§ **Exercise brief**:
Work out how many lines in the listing below include the word "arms"; answer with the number alone.
+===+
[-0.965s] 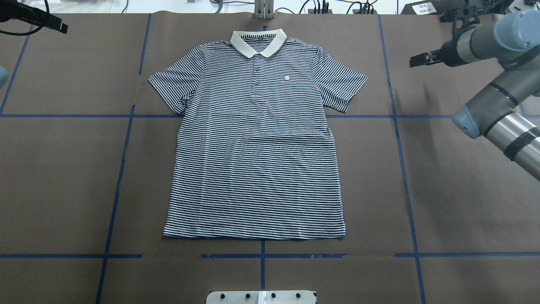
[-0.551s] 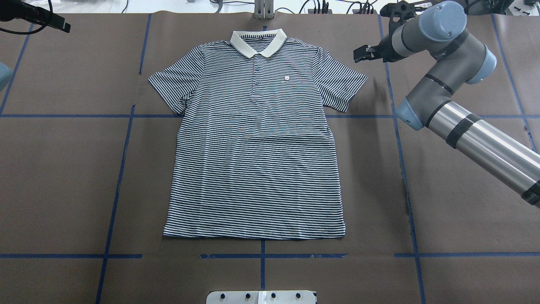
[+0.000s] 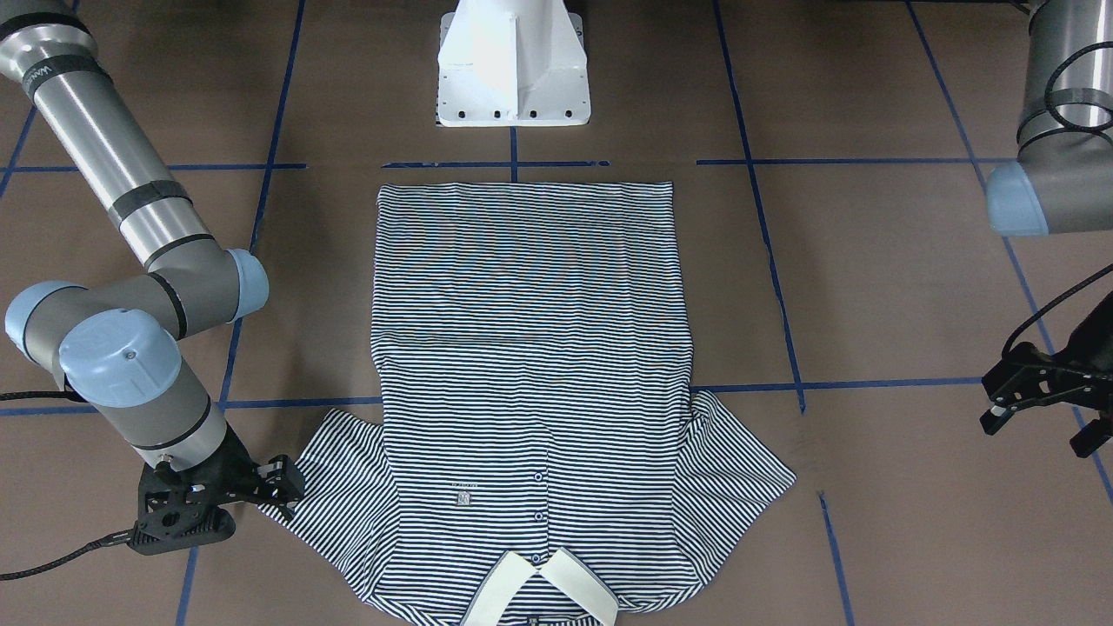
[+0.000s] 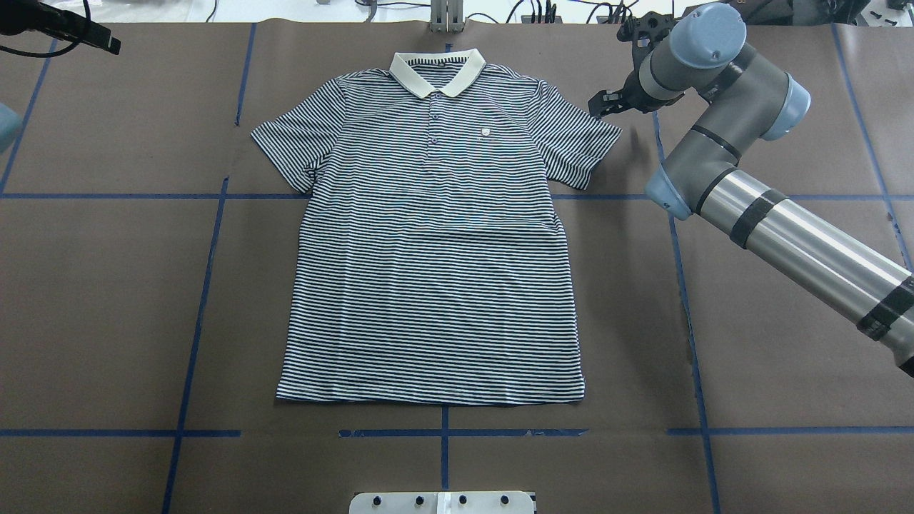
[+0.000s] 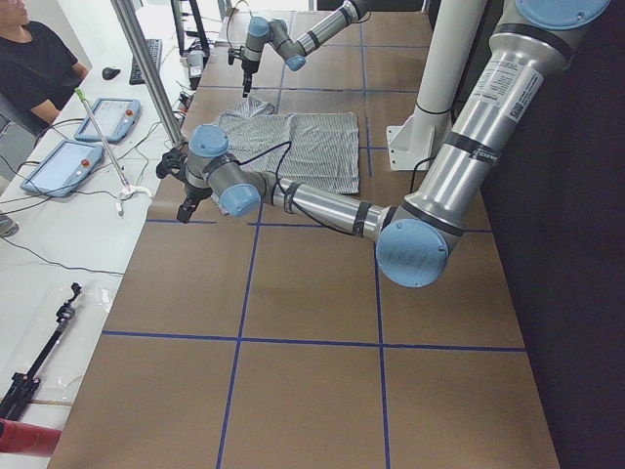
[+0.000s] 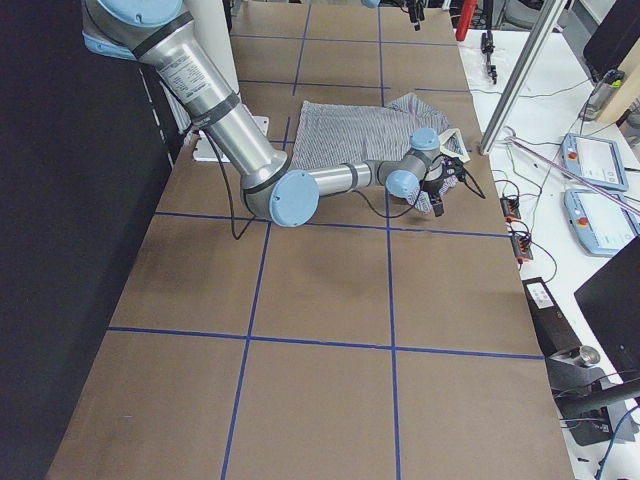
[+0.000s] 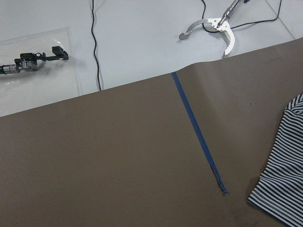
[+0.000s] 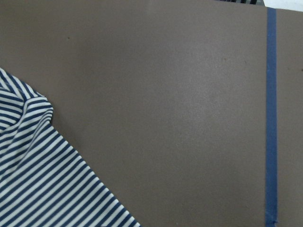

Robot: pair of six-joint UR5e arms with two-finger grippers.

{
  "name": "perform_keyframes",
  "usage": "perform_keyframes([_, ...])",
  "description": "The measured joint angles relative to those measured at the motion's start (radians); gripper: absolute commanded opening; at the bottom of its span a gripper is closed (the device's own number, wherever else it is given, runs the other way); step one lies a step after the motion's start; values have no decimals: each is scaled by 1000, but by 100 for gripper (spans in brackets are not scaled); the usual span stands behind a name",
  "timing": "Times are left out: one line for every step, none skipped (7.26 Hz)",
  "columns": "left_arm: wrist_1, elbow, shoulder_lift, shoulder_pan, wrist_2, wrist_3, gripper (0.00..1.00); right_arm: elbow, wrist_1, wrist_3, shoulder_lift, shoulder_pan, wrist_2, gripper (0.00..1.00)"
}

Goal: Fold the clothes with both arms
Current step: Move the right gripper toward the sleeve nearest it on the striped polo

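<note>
**A:** Where's the shirt?

**B:** It's spread flat and face up in the middle of the table. The collar is at the edge far from the robot and the hem is nearest its base. Both sleeves lie open to the sides, and nothing is folded yet. My guess is it sits squared to the blue tape so that each arm has a sleeve and a side within reach.

**A:** And the right gripper?

**B:** It's at the tip of the right-hand sleeve, low and pointing in at the cloth. The jaws look parted with nothing between them, though they are dark and small in every view, so I wouldn't swear to it. I can't tell whether a finger touches the fabric. That spot suits pinching the sleeve edge to carry it across the chest.

**A:** The left gripper?

**B:** Its fingers are plainly apart and empty, and it hangs well out to the side of the left-hand sleeve. It likely has to close that gap before a two-armed fold can start.
</note>
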Motion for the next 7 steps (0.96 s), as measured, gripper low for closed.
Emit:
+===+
§ **Answer section**:
2